--- DATA Enclosed Below ---

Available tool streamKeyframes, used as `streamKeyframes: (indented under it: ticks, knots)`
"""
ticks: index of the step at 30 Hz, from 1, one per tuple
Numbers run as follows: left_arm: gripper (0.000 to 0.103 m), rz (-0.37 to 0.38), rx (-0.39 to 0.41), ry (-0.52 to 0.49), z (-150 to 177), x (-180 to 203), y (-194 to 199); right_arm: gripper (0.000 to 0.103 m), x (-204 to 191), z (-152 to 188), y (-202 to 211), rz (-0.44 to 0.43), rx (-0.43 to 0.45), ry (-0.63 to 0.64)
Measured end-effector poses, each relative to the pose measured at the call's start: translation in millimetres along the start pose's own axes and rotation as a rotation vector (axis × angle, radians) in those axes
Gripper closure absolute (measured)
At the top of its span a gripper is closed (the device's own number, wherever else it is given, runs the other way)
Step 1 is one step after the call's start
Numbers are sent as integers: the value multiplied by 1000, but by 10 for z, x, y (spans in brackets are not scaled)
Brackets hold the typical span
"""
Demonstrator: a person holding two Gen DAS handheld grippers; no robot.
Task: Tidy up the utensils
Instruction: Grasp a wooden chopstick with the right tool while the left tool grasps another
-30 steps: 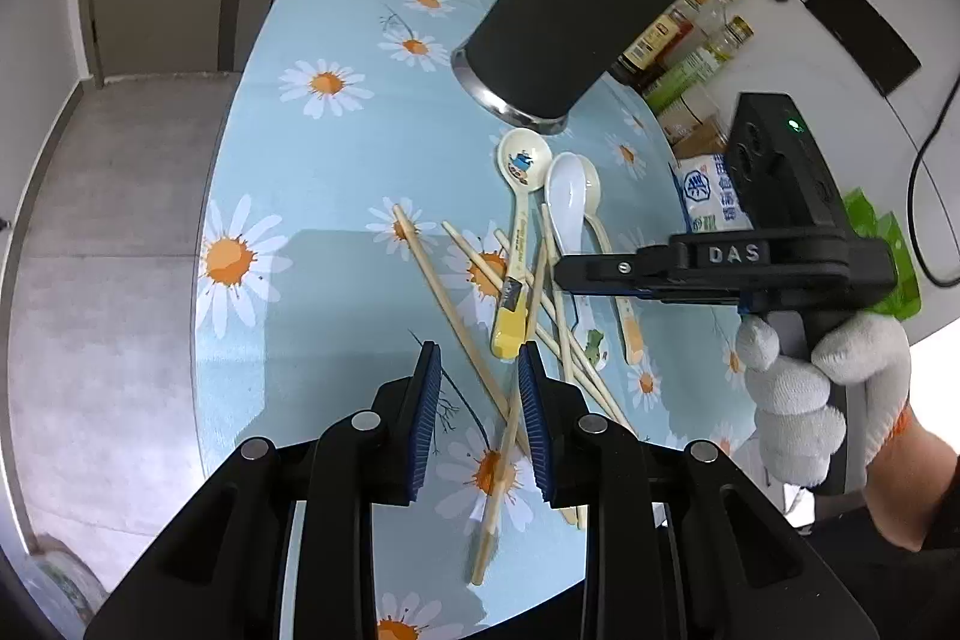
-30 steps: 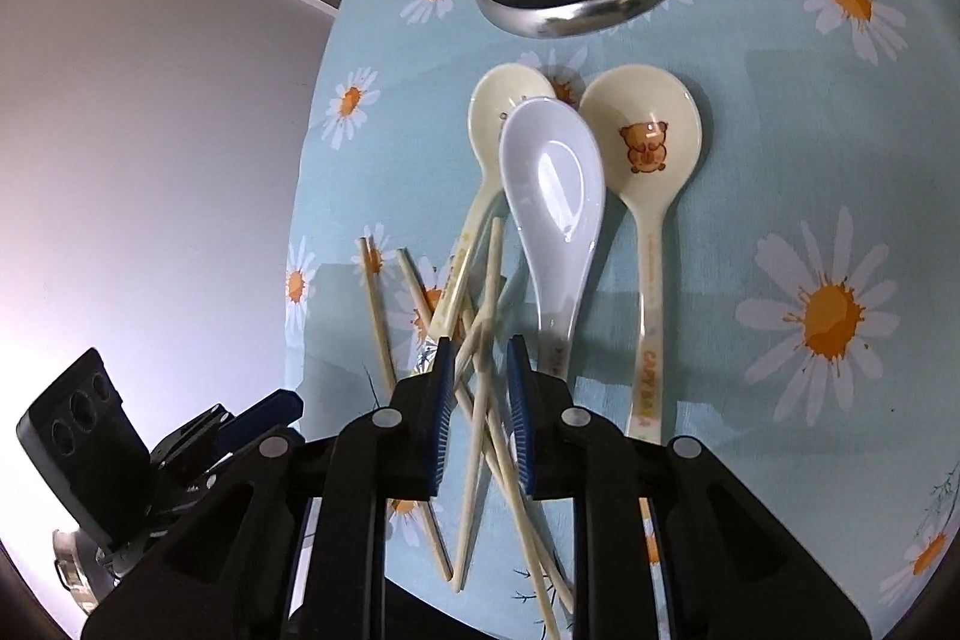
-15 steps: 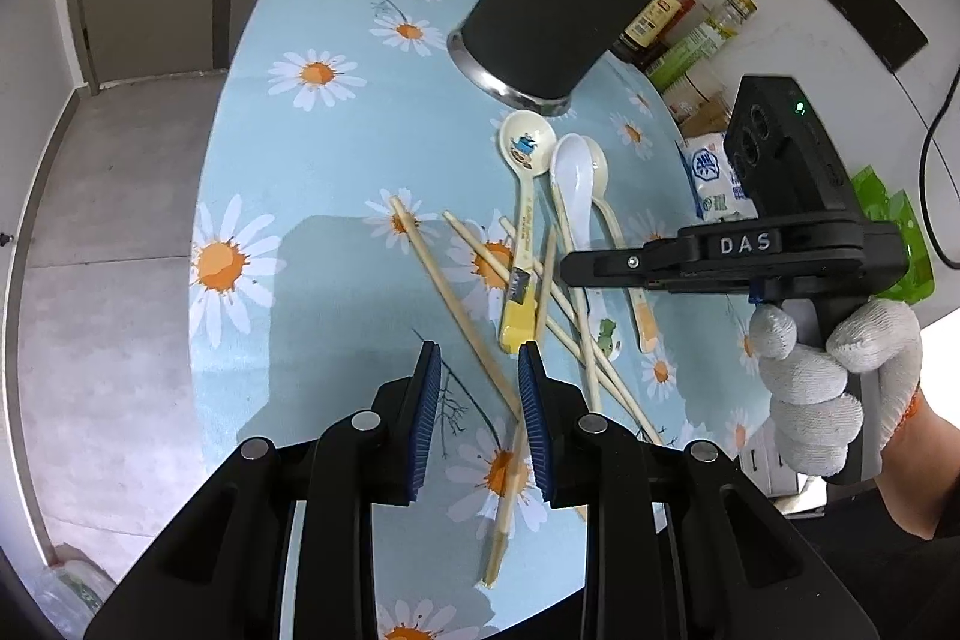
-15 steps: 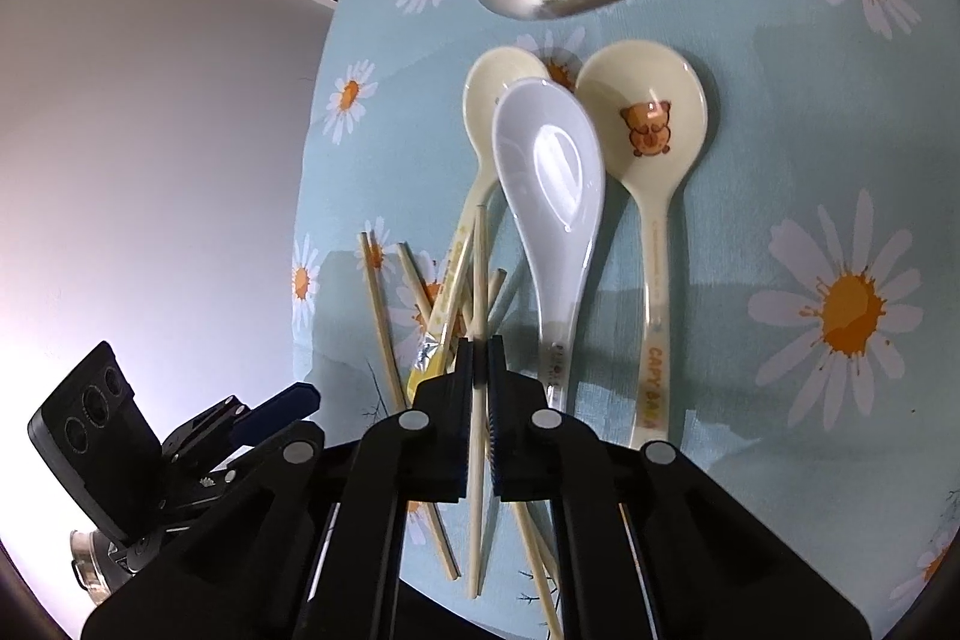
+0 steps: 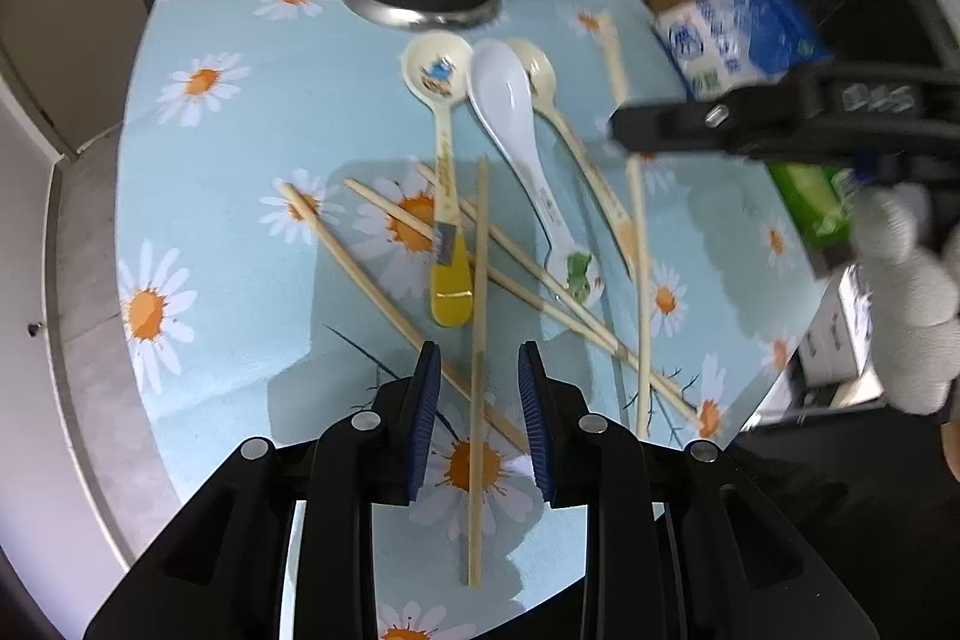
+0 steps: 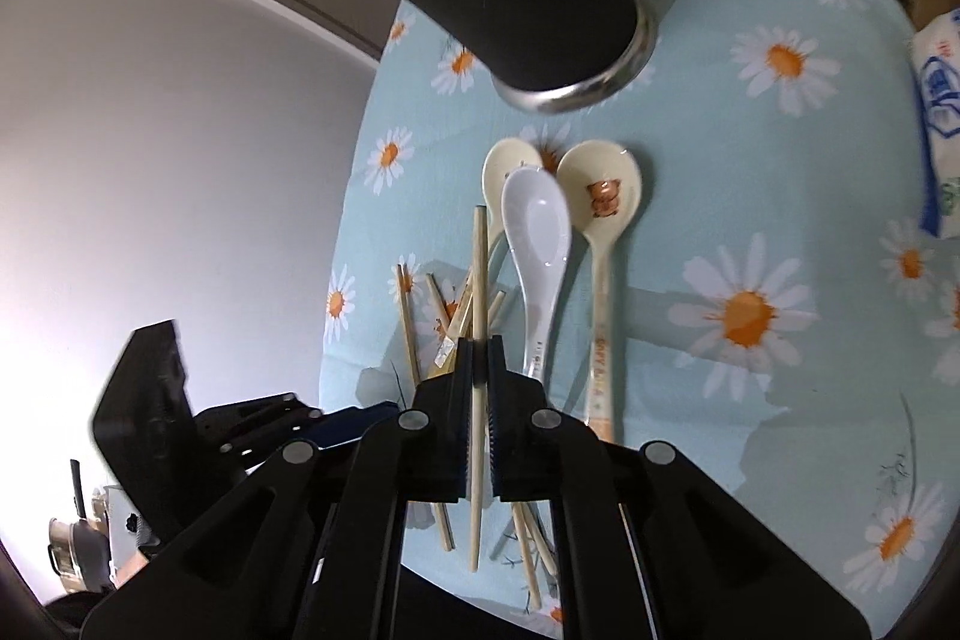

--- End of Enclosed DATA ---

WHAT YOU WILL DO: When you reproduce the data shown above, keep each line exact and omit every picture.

RESPONSE TO THIS EXERCISE:
Available tool streamKeyframes, used as `streamKeyframes: (indented under it: ticks, knots)`
"""
ticks: index of the step at 30 Hz, from 1, one per tuple
Numbers run as follows: left_arm: gripper (0.000 to 0.103 m), rz (-0.37 to 0.38), rx (-0.39 to 0.41), ry (-0.52 to 0.49), z (-150 to 177), x (-180 to 203), y (-194 to 199); right_arm: gripper (0.000 to 0.103 m), x (-204 to 191), z (-152 to 188), y (-202 to 211), rz (-0.44 to 0.43), rx (-0.43 to 0.45), ry (-0.63 to 0.64)
Measured end-effector poses, each relative to the pose measured at the call's start: translation in millimetres along the start pose's own axes and rotation as a rotation vector (axis × angle, radians) in those axes
Gripper closure absolute (measured)
At the top of its span a gripper is closed (the device's own number, wherever else it is given, runs the other way)
Step 1 is one step after the call's start
Numbers are sent as integers: the value multiplied by 1000, but by 10 for z, x, y (spans in brackets are not scaled)
Brackets hold the typical span
"""
Demonstrator: a person holding two Gen DAS handheld grippers; no robot.
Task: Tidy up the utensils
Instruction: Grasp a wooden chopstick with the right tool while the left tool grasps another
-30 steps: 
-30 steps: 
-15 steps: 
-15 steps: 
+0 steps: 
+0 steps: 

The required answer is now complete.